### Brief
Throughout the material below, how many lines include the string "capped"? Reply with only the number.

### Data segment
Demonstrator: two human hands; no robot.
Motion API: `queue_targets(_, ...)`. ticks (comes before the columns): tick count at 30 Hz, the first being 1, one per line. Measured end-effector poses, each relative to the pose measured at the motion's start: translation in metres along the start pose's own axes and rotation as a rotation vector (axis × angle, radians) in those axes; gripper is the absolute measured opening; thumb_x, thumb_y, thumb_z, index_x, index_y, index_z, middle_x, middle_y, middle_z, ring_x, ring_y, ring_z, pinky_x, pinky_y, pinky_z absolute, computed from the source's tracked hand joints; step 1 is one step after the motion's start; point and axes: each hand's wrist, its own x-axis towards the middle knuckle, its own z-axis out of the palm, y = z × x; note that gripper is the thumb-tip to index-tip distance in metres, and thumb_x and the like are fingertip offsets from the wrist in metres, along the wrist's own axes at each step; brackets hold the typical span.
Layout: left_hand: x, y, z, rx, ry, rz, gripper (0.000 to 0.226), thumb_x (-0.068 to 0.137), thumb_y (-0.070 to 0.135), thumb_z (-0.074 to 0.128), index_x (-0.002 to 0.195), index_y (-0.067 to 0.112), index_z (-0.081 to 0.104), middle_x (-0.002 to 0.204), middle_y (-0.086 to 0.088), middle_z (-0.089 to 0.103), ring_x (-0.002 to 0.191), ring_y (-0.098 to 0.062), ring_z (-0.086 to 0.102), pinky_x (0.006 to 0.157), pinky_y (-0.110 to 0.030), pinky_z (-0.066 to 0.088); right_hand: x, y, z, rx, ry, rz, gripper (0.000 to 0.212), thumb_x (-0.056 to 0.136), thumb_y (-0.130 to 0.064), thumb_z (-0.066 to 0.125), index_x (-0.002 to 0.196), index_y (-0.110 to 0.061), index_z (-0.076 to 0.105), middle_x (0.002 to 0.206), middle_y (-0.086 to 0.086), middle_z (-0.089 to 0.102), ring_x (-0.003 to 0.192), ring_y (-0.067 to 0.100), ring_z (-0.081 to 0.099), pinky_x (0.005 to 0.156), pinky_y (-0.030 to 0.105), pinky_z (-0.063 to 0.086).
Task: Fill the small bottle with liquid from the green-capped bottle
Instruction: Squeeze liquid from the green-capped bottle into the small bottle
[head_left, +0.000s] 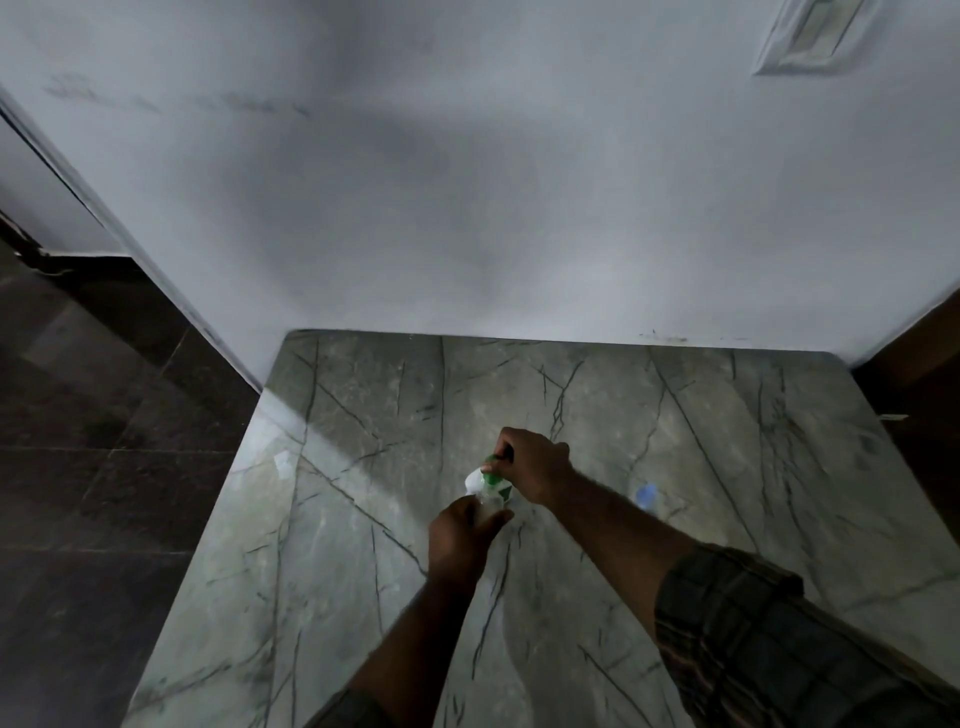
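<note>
On the grey veined table (363, 395), just below the middle of the frame, the left hand (462, 530) curls around the lower body of the bottle (491, 493). The bottle has a white and green label, and blur hides whatever is inside it. The right hand (535, 465) pinches its green cap (491, 458) from above. Further right, past the right forearm, the small bottle (645, 496) stands on the table untouched. It looks clear with a bluish top, and its contents cannot be told.
</note>
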Motion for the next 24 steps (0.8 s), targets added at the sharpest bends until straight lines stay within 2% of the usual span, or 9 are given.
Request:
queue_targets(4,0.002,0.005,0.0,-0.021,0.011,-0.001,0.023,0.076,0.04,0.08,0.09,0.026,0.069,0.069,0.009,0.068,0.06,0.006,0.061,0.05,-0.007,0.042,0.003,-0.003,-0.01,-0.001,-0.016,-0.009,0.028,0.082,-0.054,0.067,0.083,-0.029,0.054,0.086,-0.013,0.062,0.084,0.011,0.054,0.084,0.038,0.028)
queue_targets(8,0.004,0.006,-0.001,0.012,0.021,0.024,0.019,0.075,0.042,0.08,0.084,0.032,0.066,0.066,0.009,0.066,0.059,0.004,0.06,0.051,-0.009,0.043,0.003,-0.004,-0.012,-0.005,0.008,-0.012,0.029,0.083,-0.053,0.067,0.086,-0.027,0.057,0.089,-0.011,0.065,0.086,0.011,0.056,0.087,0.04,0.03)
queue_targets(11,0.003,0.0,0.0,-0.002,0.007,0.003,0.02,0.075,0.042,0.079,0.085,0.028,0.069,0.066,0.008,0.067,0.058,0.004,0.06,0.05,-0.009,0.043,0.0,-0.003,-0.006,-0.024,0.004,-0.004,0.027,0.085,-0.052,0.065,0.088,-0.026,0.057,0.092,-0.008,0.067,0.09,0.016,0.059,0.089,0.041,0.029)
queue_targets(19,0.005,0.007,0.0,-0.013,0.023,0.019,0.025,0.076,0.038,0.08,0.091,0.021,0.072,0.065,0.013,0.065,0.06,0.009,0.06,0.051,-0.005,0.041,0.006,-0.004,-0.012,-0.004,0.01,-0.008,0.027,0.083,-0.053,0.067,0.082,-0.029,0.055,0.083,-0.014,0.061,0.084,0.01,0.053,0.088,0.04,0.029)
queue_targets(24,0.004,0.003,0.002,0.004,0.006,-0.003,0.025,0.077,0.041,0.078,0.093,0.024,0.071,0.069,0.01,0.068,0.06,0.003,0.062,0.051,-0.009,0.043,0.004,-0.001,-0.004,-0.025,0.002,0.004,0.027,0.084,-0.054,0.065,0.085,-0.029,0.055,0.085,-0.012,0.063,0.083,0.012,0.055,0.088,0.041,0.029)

### Response area
2